- [Task description]:
Begin your transcription at the line containing "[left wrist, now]" and continue it, word for word, to the final line below. Include only those lines and skip the pictures.

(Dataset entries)

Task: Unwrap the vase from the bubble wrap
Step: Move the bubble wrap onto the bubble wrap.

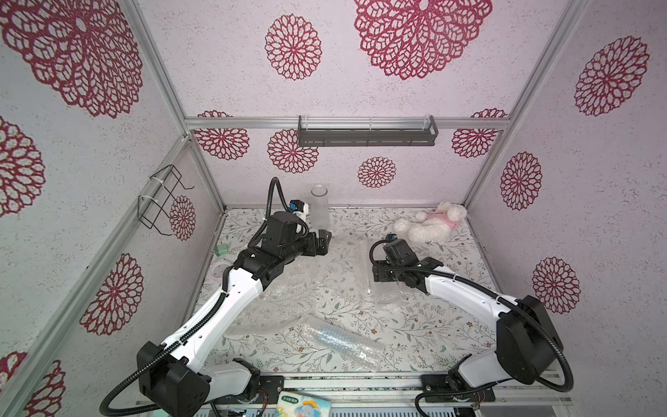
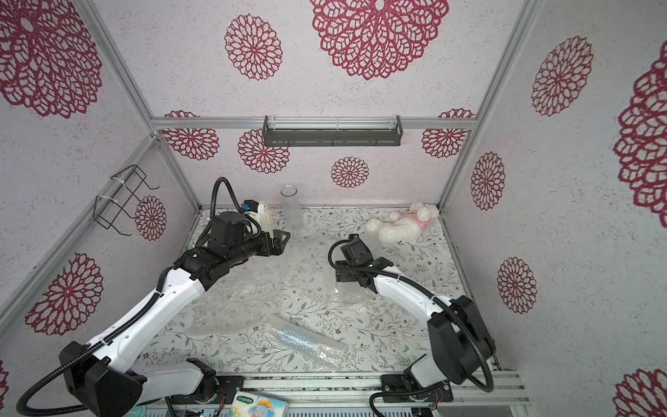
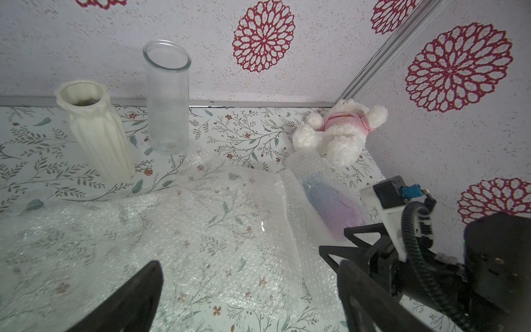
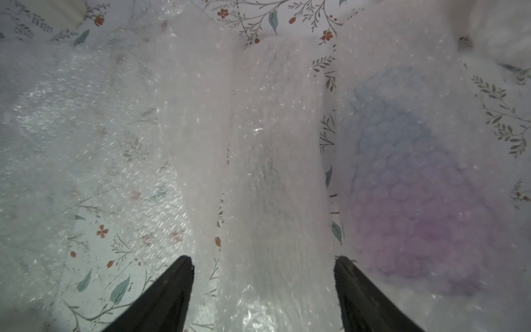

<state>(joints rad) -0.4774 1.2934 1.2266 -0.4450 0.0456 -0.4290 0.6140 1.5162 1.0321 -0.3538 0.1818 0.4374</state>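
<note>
Clear bubble wrap [image 3: 230,230], half-unrolled, still sheathes the blue-pink vase [image 3: 336,201] beside the white plush toy [image 3: 342,129]; left gripper [image 3: 250,264], right gripper [image 4: 263,258] spread.

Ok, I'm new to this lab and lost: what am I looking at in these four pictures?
Two robot arms work at a table. Two pictures look down from overhead; two come from wrist cameras. On the table: loose bubble wrap, a glass vase and a cream vase upright, a plush toy, plus a blue-pink vase and a blue vase, both wrapped. Both grippers are open: the left gripper holds nothing, the right gripper straddles a fold of wrap beside the blue-pink vase.
</note>
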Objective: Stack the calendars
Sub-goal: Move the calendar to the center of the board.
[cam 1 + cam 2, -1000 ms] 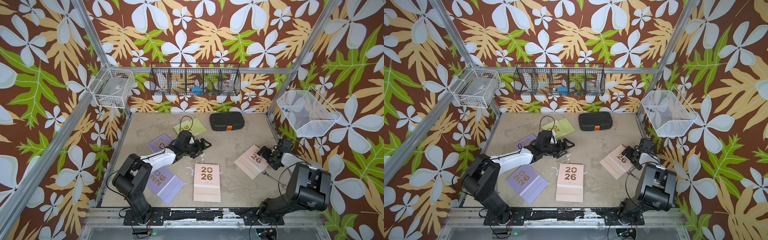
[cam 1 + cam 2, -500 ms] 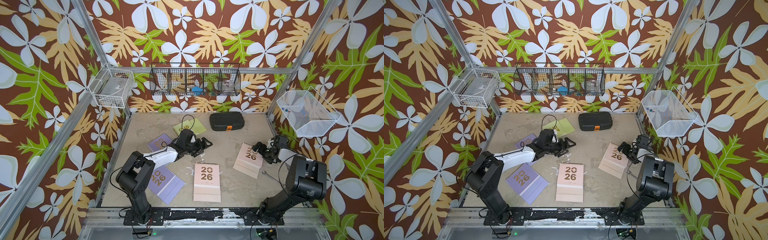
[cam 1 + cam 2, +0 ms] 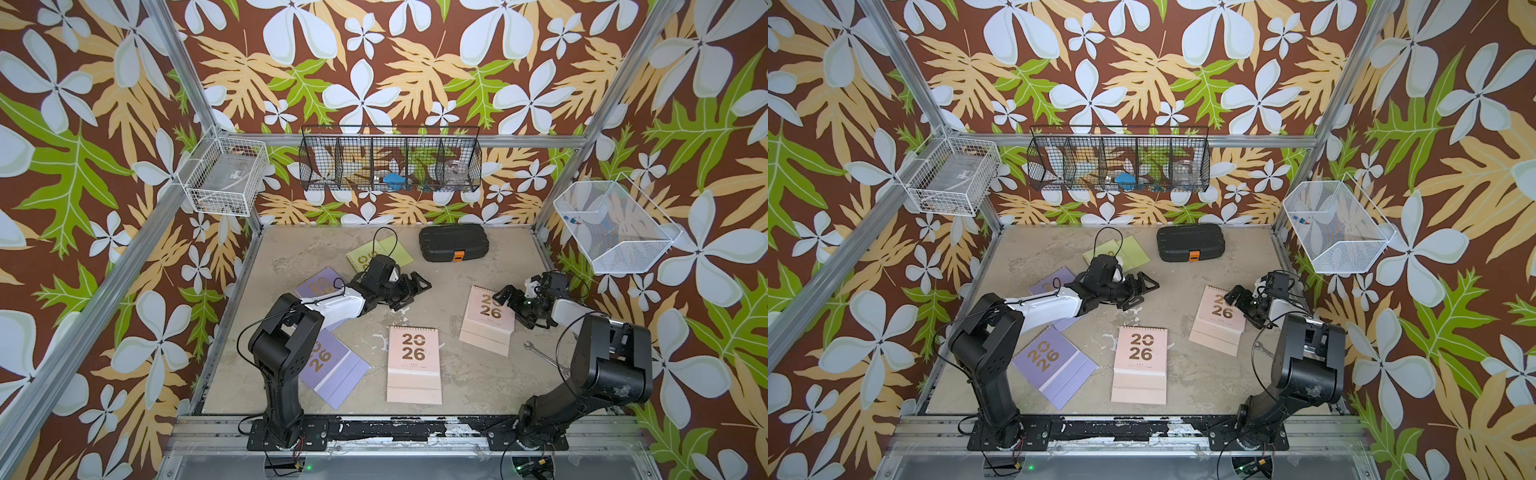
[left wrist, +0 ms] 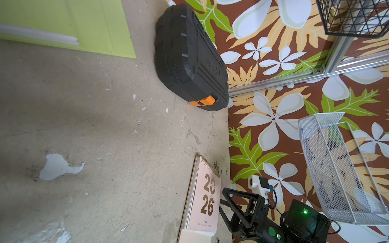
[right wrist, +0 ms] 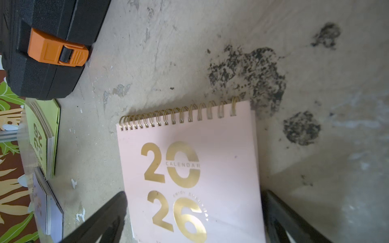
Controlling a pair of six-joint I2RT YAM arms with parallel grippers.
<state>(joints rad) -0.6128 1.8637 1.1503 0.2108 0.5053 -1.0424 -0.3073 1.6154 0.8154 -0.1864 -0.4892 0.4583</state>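
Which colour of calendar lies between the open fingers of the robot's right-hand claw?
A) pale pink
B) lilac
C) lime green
A: in the right wrist view, the pale pink calendar lies flat on the table between the spread fingers of the right gripper.

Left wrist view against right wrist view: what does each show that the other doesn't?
Left wrist only: white mesh basket and a corner of the black wire basket. Right wrist only: lilac calendar and dark floor stains. Both: black case, green calendar, pink calendar and the open right gripper by it.
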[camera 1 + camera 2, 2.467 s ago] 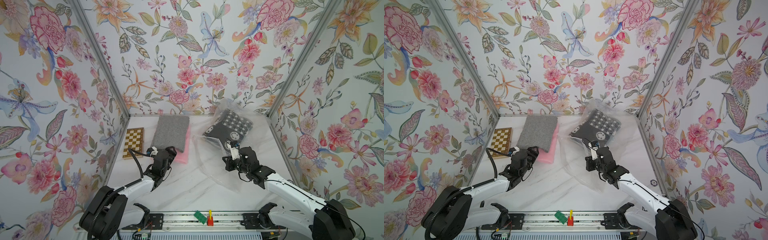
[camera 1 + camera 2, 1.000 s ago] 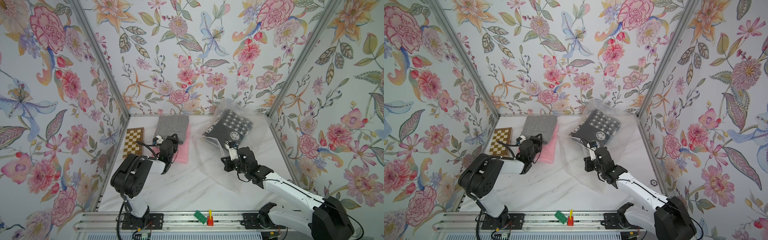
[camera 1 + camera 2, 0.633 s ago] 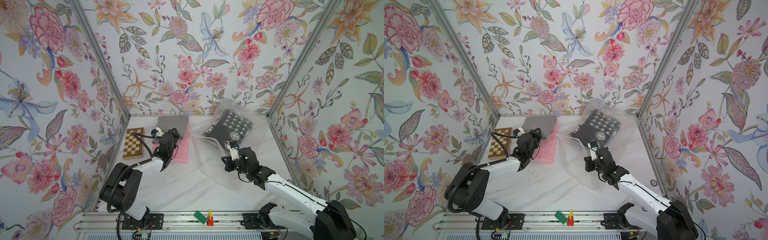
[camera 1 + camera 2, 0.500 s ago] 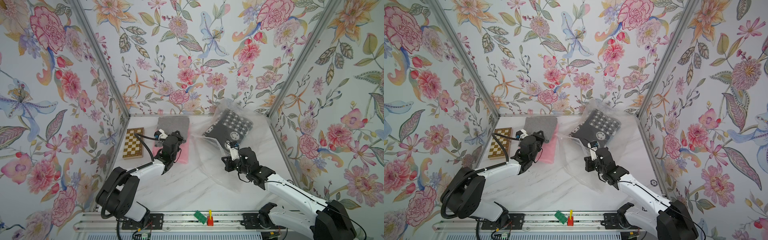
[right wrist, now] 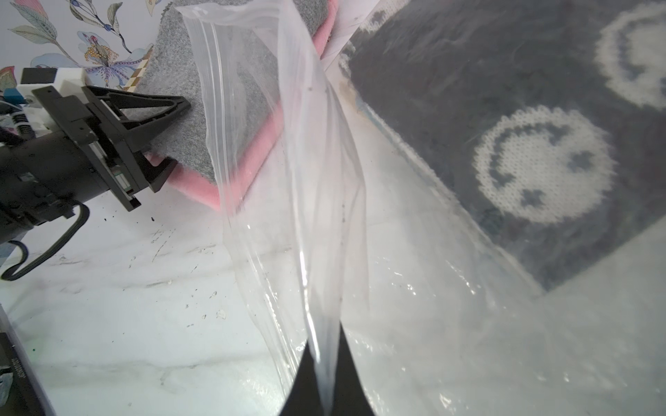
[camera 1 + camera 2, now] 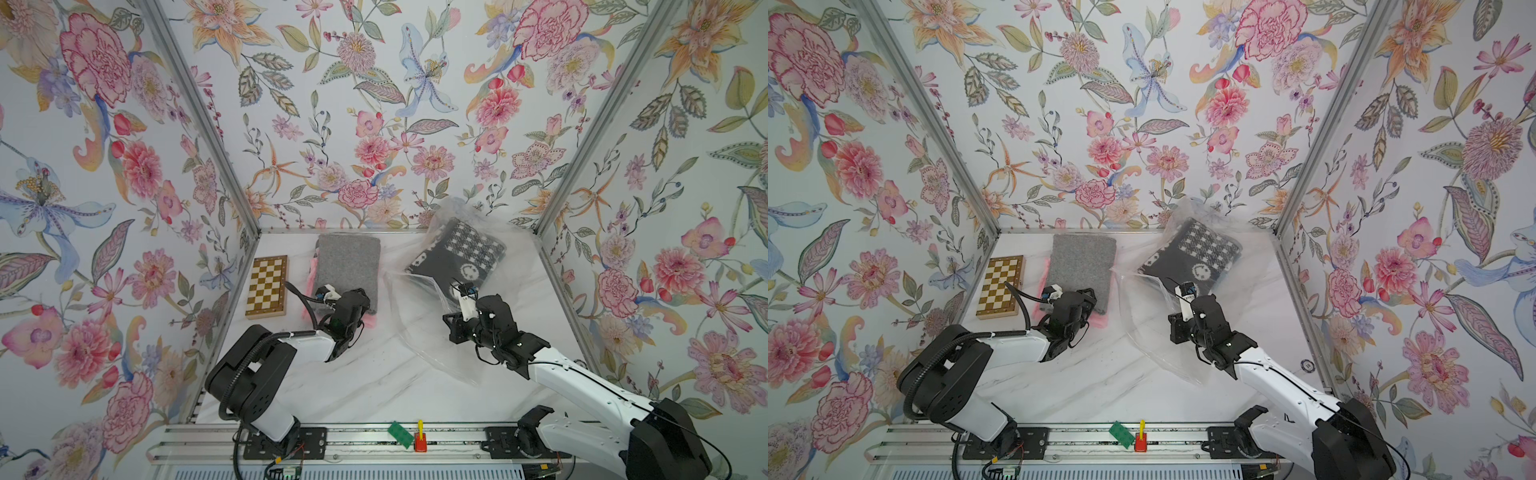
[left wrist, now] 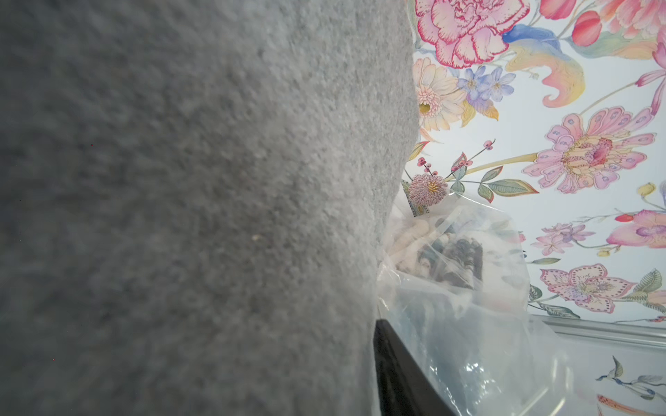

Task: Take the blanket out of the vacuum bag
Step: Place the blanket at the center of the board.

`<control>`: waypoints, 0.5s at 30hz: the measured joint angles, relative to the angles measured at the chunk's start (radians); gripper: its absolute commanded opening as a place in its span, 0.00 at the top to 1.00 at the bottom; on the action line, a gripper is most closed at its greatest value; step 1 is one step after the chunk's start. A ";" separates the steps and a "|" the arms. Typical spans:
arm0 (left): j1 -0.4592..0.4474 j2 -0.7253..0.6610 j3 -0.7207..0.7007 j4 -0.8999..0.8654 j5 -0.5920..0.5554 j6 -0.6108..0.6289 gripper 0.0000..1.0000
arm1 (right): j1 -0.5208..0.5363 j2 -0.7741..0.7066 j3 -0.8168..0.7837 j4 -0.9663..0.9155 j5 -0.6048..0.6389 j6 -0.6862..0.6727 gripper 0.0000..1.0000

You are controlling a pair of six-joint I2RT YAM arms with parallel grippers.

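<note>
Blanket inside the bag at far right; my right arm pinches the film, left jaws stand apart at the grey stack.

On the white marble table (image 6: pixel 332 386) I see the vacuum bag (image 6: pixel 419 332) sprawled across the right half, its far end against the back wall. The dark patterned blanket (image 6: pixel 455 257) lies inside it at that far end, not yet out. Left of the bag, a folded grey blanket (image 6: pixel 347 266) rests on a pink blanket (image 5: pixel 245 169), and a chessboard (image 6: pixel 266 286) lies by the left wall. The right gripper (image 5: pixel 322 389) is pressed together on a fold of the bag's film near its mouth, lifting it off the table. The left gripper (image 5: pixel 182 135) is spread, with the near corner of the grey blanket between its jaws.
</note>
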 measured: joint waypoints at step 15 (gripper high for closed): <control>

- [Reply]:
[left wrist, now] 

Task: Take the blanket out of the vacuum bag
Step: Place the blanket at the center of the board.

`<control>`: waypoints, 0.5s at 30hz: the measured joint angles, relative to the angles measured at the chunk's start (radians); gripper: its absolute commanded opening as a place in its span, 0.00 at the top to 1.00 at the bottom; on the action line, a gripper is most closed at its greatest value; step 1 is one step after the chunk's start. A ";" separates the steps and a "|" the arms. Typical spans:
arm0 (left): j1 -0.4592..0.4474 j2 -0.7253..0.6610 j3 -0.7207..0.7007 j4 -0.8999..0.8654 j5 -0.5920..0.5554 j6 -0.6108..0.6289 gripper 0.0000..1.0000
arm1 (right): j1 -0.5208..0.5363 j2 -0.7741..0.7066 j3 -0.8168..0.7837 j4 -0.9663..0.9155 j5 -0.6048..0.6389 j6 -0.6862..0.6727 gripper 0.0000..1.0000

You are controlling a pair of six-joint I2RT YAM arms with parallel grippers.

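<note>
Blanket inside the bag at far right; my right arm pinches the film, left jaws stand apart at the grey stack.

On the white marble table (image 6: pixel 332 386) I see the vacuum bag (image 6: pixel 419 332) sprawled across the right half, its far end against the back wall. The dark patterned blanket (image 6: pixel 455 257) lies inside it at that far end, not yet out. Left of the bag, a folded grey blanket (image 6: pixel 347 266) rests on a pink blanket (image 5: pixel 245 169), and a chessboard (image 6: pixel 266 286) lies by the left wall. The right gripper (image 5: pixel 322 389) is pressed together on a fold of the bag's film near its mouth, lifting it off the table. The left gripper (image 5: pixel 182 135) is spread, with the near corner of the grey blanket between its jaws.
</note>
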 measured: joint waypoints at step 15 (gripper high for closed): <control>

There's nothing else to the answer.